Receei que o computador avariasse devido à violência
da pancada. Grita fora de si:
- Negros de merda! É impossível
viver com eles… alguns constroem e eles destroem! Deviam viver numa pocilga de
porcos que é o lugar onde merecem viver! Heitor!!! Heitor!!!!!

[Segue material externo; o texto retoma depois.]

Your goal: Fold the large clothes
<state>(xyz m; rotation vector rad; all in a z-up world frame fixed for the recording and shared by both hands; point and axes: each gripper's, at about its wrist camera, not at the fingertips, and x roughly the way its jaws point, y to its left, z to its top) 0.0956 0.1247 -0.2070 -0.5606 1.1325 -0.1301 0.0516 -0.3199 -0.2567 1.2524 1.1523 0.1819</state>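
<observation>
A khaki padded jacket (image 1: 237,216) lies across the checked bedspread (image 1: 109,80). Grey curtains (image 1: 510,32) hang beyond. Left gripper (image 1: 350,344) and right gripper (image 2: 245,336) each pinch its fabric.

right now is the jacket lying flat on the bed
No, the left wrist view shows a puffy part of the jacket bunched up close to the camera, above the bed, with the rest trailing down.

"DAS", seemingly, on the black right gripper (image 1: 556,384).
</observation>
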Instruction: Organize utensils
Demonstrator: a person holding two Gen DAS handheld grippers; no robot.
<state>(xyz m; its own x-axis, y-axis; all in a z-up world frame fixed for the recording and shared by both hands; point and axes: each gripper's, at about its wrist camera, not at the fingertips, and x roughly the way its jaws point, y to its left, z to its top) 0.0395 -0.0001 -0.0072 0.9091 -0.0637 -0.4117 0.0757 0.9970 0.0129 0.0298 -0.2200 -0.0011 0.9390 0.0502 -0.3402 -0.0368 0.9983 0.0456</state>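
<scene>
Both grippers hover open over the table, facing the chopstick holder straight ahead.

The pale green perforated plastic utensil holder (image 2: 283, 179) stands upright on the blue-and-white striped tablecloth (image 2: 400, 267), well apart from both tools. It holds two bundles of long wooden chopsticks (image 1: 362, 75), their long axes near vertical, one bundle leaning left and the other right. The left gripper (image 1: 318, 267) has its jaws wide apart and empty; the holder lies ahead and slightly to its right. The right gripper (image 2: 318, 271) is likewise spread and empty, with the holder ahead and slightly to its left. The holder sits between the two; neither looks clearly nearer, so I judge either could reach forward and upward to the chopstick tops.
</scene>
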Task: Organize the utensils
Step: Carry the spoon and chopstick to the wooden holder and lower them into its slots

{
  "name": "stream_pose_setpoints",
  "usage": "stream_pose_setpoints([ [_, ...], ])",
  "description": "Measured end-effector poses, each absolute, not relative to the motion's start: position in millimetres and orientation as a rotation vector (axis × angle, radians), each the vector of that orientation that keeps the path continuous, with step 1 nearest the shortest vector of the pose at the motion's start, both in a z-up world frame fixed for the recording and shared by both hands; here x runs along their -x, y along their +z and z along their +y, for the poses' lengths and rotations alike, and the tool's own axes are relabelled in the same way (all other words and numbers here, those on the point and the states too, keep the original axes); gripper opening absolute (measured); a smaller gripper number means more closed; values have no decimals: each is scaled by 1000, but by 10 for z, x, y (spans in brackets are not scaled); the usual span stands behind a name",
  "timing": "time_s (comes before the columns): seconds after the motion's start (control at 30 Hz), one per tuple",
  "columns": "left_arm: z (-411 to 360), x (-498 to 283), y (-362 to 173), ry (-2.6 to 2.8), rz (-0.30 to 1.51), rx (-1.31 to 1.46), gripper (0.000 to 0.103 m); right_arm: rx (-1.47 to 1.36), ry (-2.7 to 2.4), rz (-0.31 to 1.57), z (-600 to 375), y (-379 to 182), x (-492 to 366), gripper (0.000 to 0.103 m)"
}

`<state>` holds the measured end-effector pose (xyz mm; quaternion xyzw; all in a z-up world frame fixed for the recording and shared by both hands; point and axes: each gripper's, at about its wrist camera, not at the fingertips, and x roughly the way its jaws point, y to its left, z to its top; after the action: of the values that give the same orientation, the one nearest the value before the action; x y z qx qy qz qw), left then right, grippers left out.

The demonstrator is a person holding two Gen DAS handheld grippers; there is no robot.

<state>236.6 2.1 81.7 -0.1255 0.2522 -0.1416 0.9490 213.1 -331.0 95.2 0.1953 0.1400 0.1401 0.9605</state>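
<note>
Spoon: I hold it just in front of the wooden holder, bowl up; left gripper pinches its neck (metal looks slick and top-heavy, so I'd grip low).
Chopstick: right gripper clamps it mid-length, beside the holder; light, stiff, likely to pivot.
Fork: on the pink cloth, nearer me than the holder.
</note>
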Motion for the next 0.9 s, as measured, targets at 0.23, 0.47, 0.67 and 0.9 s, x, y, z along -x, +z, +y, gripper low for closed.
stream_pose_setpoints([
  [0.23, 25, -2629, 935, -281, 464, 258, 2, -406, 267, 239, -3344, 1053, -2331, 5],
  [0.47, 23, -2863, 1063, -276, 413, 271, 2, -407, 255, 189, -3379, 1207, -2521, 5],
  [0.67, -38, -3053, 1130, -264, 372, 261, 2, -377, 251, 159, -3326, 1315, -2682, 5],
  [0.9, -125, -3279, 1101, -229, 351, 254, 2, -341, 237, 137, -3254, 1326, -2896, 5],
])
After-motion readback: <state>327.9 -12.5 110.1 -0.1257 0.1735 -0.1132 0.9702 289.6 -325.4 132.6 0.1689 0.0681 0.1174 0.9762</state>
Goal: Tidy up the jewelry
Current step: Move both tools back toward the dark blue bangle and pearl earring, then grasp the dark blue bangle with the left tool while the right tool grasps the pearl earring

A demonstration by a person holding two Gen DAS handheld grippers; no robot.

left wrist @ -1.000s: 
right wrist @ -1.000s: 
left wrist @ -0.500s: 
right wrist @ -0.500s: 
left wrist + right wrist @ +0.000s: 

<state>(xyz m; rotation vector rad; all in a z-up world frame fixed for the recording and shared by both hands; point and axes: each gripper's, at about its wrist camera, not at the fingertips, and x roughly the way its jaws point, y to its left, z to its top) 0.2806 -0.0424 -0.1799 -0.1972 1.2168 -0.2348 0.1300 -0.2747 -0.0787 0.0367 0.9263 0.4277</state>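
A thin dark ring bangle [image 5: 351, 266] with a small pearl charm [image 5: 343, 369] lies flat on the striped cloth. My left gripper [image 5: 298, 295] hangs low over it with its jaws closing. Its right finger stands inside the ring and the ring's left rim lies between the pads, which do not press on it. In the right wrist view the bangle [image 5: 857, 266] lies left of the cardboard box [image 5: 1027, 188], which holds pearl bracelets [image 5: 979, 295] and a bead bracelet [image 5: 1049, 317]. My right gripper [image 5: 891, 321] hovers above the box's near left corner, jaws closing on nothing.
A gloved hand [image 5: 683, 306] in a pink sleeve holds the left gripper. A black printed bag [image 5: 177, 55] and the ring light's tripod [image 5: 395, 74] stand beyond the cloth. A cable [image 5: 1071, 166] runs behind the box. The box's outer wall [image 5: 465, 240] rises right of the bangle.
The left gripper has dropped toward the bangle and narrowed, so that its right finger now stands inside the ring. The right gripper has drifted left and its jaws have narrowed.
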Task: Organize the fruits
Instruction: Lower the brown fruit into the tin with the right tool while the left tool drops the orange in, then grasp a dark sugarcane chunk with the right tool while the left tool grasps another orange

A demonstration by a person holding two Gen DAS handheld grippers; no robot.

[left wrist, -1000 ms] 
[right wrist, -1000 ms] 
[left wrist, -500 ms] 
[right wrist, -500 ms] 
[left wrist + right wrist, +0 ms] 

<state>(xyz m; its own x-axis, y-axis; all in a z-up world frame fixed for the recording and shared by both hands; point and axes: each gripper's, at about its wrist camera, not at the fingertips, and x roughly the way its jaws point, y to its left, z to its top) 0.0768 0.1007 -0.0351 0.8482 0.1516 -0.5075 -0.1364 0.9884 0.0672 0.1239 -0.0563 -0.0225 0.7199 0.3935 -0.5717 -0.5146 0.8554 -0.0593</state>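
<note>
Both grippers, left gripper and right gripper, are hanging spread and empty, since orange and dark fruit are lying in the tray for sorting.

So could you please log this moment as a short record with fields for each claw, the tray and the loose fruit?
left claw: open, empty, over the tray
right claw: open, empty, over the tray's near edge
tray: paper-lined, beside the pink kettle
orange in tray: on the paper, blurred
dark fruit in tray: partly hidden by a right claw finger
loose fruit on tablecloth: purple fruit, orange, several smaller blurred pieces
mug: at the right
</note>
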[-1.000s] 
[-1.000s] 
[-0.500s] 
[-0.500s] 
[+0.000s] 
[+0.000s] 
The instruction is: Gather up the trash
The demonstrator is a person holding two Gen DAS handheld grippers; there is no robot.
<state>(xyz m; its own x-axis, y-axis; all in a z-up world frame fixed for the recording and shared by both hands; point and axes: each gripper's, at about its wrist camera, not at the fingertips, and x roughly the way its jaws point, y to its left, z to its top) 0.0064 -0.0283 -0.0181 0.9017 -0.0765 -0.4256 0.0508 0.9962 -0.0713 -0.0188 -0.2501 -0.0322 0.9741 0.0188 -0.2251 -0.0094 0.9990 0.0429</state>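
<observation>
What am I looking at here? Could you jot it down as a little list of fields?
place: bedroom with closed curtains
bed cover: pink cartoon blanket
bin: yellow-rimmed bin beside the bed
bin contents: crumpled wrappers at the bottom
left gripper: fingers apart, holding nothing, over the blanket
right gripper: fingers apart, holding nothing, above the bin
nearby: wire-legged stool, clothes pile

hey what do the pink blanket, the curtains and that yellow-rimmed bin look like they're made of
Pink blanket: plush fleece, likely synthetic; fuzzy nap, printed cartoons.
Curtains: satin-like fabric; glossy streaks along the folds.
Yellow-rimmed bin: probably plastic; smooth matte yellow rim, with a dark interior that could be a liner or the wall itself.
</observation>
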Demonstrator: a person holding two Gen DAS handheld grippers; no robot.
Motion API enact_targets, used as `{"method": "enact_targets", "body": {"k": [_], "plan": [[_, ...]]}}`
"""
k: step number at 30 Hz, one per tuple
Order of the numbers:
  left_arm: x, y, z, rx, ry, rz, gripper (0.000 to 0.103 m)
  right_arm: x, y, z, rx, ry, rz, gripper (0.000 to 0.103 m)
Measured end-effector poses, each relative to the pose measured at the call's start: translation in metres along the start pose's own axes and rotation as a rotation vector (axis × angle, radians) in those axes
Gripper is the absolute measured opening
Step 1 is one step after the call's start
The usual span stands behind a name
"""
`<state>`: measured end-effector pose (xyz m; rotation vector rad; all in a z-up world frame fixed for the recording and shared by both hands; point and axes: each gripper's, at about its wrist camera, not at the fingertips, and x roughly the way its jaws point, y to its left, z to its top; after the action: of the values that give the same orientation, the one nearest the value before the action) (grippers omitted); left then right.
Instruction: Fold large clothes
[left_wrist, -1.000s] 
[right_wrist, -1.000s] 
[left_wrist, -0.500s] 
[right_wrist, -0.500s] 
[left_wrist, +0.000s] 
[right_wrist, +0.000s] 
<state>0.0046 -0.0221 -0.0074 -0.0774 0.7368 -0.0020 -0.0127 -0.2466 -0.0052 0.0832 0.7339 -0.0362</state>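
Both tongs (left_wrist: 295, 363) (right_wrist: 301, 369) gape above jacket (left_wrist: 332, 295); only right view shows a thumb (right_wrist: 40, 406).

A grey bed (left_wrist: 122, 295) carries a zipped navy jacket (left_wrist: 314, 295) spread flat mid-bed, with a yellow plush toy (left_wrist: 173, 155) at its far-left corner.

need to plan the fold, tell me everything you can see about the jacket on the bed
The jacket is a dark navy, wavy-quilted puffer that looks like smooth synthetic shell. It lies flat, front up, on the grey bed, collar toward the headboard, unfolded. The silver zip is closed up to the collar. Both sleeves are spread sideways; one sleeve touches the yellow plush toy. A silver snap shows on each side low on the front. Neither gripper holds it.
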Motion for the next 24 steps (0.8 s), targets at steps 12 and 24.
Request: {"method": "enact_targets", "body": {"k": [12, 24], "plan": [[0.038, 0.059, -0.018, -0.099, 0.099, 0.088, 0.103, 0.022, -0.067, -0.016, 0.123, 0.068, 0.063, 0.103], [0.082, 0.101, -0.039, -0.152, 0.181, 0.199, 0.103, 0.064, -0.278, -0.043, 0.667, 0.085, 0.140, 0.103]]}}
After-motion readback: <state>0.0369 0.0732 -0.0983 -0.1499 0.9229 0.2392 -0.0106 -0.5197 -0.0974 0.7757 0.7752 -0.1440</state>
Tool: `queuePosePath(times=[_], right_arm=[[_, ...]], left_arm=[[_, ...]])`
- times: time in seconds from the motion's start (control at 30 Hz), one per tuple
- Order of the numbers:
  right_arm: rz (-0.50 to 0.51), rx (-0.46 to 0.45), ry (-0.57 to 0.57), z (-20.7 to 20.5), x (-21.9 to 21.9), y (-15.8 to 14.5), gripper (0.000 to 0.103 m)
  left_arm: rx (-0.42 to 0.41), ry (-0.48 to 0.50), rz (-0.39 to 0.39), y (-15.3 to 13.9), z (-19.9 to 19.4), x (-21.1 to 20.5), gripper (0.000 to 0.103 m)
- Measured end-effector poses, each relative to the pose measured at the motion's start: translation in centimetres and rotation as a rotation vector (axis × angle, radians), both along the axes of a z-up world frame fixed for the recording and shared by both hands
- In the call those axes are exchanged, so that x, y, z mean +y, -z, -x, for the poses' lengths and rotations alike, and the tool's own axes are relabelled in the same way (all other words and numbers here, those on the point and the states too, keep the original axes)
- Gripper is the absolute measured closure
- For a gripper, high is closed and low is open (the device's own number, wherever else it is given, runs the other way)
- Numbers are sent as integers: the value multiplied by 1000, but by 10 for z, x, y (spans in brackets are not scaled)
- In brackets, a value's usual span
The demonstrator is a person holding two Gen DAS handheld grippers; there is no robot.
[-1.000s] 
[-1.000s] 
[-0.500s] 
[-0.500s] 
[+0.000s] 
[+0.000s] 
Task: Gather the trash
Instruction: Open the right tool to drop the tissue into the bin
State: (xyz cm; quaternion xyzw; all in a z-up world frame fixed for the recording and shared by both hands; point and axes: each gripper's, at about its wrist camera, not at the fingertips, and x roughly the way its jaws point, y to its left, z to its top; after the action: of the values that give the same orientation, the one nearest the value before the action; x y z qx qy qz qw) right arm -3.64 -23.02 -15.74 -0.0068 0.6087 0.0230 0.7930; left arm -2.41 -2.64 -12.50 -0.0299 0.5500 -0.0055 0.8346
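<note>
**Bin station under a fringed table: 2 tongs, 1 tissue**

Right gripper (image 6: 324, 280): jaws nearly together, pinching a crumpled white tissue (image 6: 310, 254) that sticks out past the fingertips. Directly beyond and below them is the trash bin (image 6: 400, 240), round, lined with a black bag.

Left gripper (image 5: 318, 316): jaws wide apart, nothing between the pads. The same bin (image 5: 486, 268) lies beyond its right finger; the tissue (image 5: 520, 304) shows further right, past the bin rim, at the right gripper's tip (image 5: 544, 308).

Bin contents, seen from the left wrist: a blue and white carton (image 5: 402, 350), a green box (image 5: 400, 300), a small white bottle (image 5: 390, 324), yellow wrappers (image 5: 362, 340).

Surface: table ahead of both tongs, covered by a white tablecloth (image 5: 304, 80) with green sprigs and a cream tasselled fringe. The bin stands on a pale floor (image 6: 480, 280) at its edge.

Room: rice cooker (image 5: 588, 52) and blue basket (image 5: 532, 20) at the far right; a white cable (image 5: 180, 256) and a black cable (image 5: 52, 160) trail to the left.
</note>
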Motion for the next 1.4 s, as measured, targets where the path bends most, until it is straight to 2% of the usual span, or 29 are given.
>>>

- Vieira, o vizinho de cima é
branco, não é negro.
- Eh!.. Porra... já não me
lembrava. O vizinho anterior
vendeu-lhe o apartamento… Heitor! Heitor!
Heitor chega
meio atrapalhado a sorrir de gozo. Já se habituou a suportar
os ataques de cólera
do irmão:
- Diz lá Vieira.
- Quero que
me resolvas o mais
rápido possível
uma infiltração de água na cozinha do meu
apartamento. Se for preciso parte aquilo tudo... mas eles têm que pagar as despesas.
- Ok chefe.
Heitor aproveita, dá meia volta
e afasta-se rápido. Satisfeito por se ver livre da tormenta. Hélder volta-se
para mim.
- Já podemos mudar para a
Cidadela?
- Sim chefe.
- Então amanhã mudamos, trata
de tudo o que for necessário. Carro para transportar as coisas, etc.
- Sim chefe.
- Já abriste conta no IP?
- IP?! O que é isso?!
- Seu burro!.. Se já abriste
conta no provedor de serviços Internet.
- Ah!.. sim… já abri.
Vieira reforça o diálogo
anterior, talvez por não encontrar, ou não lhe interessar outro.
- Então amanhã vamos para a Cidadela. Como vês já temos Internet.
Estão todas as condições criadas. Vamos
facturar em força… a padaria já funciona. Isso
quer dizer que temos sempre
pão fresco e dinheiro a qualquer hora.